On ne perd pas trois fois de suite contre la même équipe en si peu de temps sans qu’ils soient meilleurs que nous.

Shai Gilgeous-Alexander, meneur de l’Oklahoma City Thunder champion en titre

Plus présent dans la raquette en attaque, plus juste dans ses choix et plus vocal, au point de jouer le jeu de la guerre psychologique avec ses adversaires, Wembanyama réalise son potentiel sans surjouer. Ses partenaires savent vivre avec et sans lui, même face à la meilleure équipe de NBA, incapable de trouver les bons ajustements pour prendre à défaut les Texans. «On ne perd pas trois fois de suite contre la même équipe en si peu de temps sans qu’ils soient meilleurs que nous», a reconnu le MVP en titre, Shai GIlgeous-Alexander.
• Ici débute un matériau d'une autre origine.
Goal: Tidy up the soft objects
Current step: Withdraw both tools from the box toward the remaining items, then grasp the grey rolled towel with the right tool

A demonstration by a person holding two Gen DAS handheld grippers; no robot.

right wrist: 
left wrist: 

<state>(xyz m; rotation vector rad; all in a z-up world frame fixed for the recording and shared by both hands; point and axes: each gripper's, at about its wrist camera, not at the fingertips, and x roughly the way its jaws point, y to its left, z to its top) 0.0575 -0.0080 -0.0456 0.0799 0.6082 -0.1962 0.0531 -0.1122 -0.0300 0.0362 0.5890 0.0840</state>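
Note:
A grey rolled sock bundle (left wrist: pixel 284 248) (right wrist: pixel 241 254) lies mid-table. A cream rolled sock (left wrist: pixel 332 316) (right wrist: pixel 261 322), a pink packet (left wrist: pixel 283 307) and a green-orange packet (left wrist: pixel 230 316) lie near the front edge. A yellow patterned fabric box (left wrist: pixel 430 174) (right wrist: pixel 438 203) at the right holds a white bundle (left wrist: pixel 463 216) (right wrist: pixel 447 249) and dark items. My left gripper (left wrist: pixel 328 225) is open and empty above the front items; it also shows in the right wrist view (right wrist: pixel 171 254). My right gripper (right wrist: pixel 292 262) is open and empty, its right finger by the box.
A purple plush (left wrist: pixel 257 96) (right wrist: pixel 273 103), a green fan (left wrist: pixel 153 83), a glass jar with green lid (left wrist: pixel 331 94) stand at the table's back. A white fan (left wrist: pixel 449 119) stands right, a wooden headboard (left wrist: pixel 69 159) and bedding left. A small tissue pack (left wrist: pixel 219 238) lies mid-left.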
Difficile, désormais, de ne pas considérer les Spurs dans la course au titre. «Nous ne laisserons jamais le talent d’un seul d’entre nous éclipser le collectif. C’est ce qui nous permet de battre de grandes équipes», a commenté Wembanyama. En play-offs, ce n’est pas trois mais quatre victoires qu’il faut empocher face à un même adversaire pour l’éliminer. Il faudra attendre le 18 avril pour la «post-saison», et il faut finir dans le top 6 de sa conférence pour décrocher un billet direct. La question n’est plus de savoir si San Antonio y sera, mais quelle équipe aura le malheur de croiser son chemin dès le premier tour.